Problem requirements
Leave out the pictures and copy everything else in the records exactly.

-----

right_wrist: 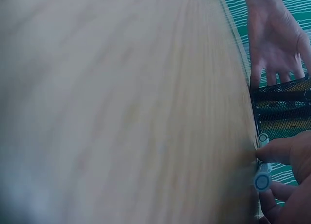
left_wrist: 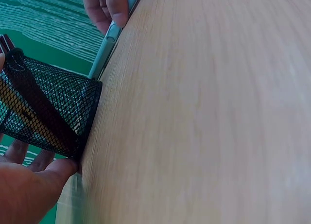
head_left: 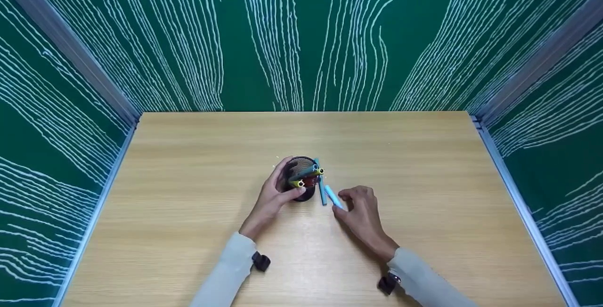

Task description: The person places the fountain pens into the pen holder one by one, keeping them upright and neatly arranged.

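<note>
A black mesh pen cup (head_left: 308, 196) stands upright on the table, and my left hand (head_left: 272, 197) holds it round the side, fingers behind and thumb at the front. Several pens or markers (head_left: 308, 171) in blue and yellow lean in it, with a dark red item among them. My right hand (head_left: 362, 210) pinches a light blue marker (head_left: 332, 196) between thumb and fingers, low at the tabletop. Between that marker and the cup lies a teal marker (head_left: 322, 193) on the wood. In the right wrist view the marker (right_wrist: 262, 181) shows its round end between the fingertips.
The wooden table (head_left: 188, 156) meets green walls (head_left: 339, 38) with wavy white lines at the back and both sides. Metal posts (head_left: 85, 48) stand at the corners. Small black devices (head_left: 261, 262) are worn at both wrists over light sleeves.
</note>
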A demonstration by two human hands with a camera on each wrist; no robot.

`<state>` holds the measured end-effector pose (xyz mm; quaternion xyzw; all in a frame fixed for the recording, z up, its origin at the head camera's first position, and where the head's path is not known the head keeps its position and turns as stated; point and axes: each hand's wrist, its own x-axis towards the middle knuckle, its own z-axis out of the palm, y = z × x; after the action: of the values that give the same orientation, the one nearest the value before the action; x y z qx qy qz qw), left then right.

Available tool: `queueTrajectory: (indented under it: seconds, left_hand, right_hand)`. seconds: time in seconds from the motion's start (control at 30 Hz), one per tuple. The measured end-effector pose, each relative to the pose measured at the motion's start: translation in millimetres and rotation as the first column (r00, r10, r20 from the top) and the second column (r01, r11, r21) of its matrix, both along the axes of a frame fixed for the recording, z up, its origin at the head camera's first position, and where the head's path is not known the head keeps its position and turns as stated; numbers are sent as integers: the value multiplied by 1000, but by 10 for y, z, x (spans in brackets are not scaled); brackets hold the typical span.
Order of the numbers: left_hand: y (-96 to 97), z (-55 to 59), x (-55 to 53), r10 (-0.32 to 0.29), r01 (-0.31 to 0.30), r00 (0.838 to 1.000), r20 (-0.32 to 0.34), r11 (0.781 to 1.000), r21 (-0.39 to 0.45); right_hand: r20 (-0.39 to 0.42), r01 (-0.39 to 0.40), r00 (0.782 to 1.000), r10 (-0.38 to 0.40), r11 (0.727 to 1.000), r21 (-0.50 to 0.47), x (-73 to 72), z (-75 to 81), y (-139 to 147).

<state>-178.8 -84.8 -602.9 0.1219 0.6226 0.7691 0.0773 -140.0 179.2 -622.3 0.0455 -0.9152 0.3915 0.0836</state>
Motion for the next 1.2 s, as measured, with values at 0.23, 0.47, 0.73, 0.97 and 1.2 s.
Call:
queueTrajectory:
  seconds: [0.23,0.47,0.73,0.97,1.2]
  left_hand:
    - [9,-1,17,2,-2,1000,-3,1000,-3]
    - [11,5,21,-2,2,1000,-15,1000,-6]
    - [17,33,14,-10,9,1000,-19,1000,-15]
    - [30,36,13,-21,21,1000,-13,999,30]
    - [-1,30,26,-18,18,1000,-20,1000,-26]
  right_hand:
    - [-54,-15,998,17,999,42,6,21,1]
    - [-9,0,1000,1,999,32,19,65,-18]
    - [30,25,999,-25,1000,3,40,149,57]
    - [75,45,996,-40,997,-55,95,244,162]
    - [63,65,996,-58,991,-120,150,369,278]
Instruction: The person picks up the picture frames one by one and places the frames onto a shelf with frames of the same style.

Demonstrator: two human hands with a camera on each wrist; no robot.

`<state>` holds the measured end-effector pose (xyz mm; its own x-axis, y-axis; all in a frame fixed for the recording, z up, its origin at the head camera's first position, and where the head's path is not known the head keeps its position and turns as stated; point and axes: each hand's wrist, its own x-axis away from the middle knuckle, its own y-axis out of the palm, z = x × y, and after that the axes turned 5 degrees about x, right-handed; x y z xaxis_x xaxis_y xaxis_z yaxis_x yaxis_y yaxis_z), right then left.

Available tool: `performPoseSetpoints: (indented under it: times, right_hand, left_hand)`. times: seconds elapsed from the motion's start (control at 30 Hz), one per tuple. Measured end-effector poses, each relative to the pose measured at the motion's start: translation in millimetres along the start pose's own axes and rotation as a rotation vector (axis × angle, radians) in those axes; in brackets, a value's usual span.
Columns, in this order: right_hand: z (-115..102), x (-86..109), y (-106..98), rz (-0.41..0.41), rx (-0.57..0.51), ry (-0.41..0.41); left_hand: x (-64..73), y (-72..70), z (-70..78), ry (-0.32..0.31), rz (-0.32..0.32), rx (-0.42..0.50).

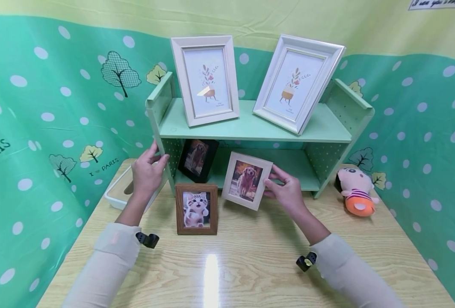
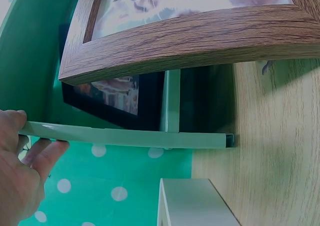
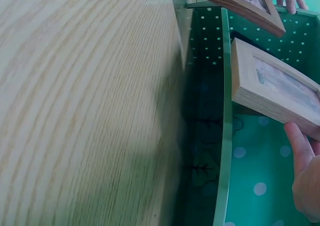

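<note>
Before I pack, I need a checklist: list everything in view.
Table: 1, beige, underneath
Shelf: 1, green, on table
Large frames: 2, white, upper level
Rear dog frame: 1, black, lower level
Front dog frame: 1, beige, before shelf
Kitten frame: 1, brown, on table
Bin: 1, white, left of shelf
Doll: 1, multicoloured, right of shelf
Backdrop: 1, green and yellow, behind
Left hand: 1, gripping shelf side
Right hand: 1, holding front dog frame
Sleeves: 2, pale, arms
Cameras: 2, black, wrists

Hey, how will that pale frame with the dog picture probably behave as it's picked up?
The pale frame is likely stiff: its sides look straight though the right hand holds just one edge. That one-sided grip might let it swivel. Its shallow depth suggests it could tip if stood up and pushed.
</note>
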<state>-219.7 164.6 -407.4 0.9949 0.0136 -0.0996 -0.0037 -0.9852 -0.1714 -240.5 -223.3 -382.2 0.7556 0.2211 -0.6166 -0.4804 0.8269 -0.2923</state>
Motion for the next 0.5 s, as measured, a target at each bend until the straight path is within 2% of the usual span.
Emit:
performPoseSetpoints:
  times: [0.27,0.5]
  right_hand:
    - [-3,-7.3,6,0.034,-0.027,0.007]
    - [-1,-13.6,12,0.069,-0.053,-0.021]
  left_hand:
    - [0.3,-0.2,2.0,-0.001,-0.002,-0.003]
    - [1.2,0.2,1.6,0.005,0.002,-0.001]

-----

Exercise response
right_wrist: 
left_wrist: 
head_left: 

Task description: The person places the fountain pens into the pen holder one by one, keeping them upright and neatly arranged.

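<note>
A black mesh pen cup (head_left: 308, 196) stands upright on the table, and my left hand (head_left: 272, 197) holds it round the side, fingers behind and thumb at the front. Several pens or markers (head_left: 308, 171) in blue and yellow lean in it, with a dark red item among them. My right hand (head_left: 362, 210) pinches a light blue marker (head_left: 332, 196) between thumb and fingers, low at the tabletop. Between that marker and the cup lies a teal marker (head_left: 322, 193) on the wood. In the right wrist view the marker (right_wrist: 262, 181) shows its round end between the fingertips.
The wooden table (head_left: 188, 156) meets green walls (head_left: 339, 38) with wavy white lines at the back and both sides. Metal posts (head_left: 85, 48) stand at the corners. Small black devices (head_left: 261, 262) are worn at both wrists over light sleeves.
</note>
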A demonstration by two human hands with a camera on each wrist; no robot.

`<state>` holds the measured end-effector pose (xyz mm; quaternion xyzw; all in a frame fixed for the recording, z up, its origin at the head camera's first position, and where the head's path is not known the head keeps its position and turns as stated; point and axes: each hand's wrist, its own x-axis towards the middle knuckle, its own z-axis out of the palm, y = z × x; after the action: of the values that give the same orientation, the one nearest the value before the action; x y z qx qy qz qw), left then right.

Available tool: `queueTrajectory: (indented under it: seconds, left_hand, right_hand)`. seconds: time in seconds from the motion's start (control at 30 Hz), one per tuple. The measured end-effector pose, each relative to the pose measured at the motion's start: translation in millimetres and rotation as the first column (r00, r10, r20 from the top) and the second column (r01, r11, r21) of its matrix, both along the axes of a frame fixed for the recording, z up, its origin at the head camera's first position, and where the head's path is not known the head keeps its position and turns as stated; numbers are sent as integers: the value multiplied by 1000, but by 10 for y, z, x (spans in brackets are not scaled); brackets hold the typical span.
Order of the numbers: left_hand: y (-96 to 97), z (-55 to 59), x (-55 to 53), r10 (-0.32 to 0.29), r01 (-0.31 to 0.30), r00 (0.838 to 1.000), r20 (-0.32 to 0.34), r11 (0.781 to 1.000), r21 (-0.39 to 0.45); right_hand: r20 (-0.39 to 0.42), r01 (-0.39 to 0.40), r00 (0.782 to 1.000), r10 (-0.38 to 0.40), r11 (0.727 to 1.000), r21 (-0.50 to 0.47), x (-73 to 72), z (-75 to 81), y (-139 to 147).

<state>-178.8 -84.8 -602.9 0.1219 0.6226 0.7691 0.0773 -140.0 179.2 -622.3 0.0455 -0.9152 0.3915 0.0836</state>
Motion for the next 1.2 s, as measured, with values at 0.23, 0.47, 0.73, 0.97 and 1.2 s.
Call:
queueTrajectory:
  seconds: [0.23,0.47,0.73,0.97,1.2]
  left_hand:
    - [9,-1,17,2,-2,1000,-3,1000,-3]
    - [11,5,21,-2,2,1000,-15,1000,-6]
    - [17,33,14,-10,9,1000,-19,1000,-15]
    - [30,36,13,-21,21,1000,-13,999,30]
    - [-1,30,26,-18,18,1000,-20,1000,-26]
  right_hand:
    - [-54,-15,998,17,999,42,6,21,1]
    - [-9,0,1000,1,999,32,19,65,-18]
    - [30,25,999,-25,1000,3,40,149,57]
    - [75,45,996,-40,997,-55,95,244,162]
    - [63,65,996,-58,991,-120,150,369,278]
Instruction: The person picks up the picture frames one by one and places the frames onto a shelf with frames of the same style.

Demonstrator: two human hands with a camera on each wrist; no robot.

`<state>` holds the measured end-effector pose (xyz mm; its own x-axis, y-axis; all in a frame fixed for the recording, z up, its origin at the head camera's first position, and where the head's path is not known the head keeps its position and turns as stated; point and axes: each hand's wrist, its own x-axis away from the middle knuckle, its own y-axis out of the palm, z = x × y, and after that the axes turned 5 degrees about x, right-handed; x y z xaxis_x xaxis_y xaxis_z yaxis_x yaxis_y yaxis_z), right then left.

Available tool: `performPoseSetpoints: (indented under it: times, right_hand, left_hand)`. times: seconds elapsed from the motion's start (control at 30 Hz), one per tuple. Measured end-effector poses, each relative to the pose measured at the motion's start: translation in millimetres along the start pose's own axes and rotation as a rotation vector (axis × angle, radians) in those axes; in brackets, a value's usual span.
Columns, in this order: right_hand: z (-115..102), x (-86..109), y (-106..98), rz (-0.41..0.41), rx (-0.57..0.51), ry (-0.41..0.41); left_hand: x (-64..73), y (-72..70), z (-70..78), ry (-0.32..0.31), rz (-0.32..0.32), rx (-0.42..0.50).


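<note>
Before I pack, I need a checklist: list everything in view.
Table: 1, beige, underneath
Shelf: 1, green, on table
Large frames: 2, white, upper level
Rear dog frame: 1, black, lower level
Front dog frame: 1, beige, before shelf
Kitten frame: 1, brown, on table
Bin: 1, white, left of shelf
Doll: 1, multicoloured, right of shelf
Backdrop: 1, green and yellow, behind
Left hand: 1, gripping shelf side
Right hand: 1, holding front dog frame
Sleeves: 2, pale, arms
Cameras: 2, black, wrists

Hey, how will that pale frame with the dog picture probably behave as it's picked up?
The pale frame is likely stiff: its sides look straight though the right hand holds just one edge. That one-sided grip might let it swivel. Its shallow depth suggests it could tip if stood up and pushed.
</note>
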<state>-219.7 164.6 -407.4 0.9949 0.0136 -0.0996 -0.0037 -0.9852 -0.1714 -240.5 -223.3 -382.2 0.7556 0.2211 -0.6166 -0.4804 0.8269 -0.2923</state>
Motion for the next 0.5 s, as measured, a target at each bend until the straight path is within 2% of the usual span.
Emit:
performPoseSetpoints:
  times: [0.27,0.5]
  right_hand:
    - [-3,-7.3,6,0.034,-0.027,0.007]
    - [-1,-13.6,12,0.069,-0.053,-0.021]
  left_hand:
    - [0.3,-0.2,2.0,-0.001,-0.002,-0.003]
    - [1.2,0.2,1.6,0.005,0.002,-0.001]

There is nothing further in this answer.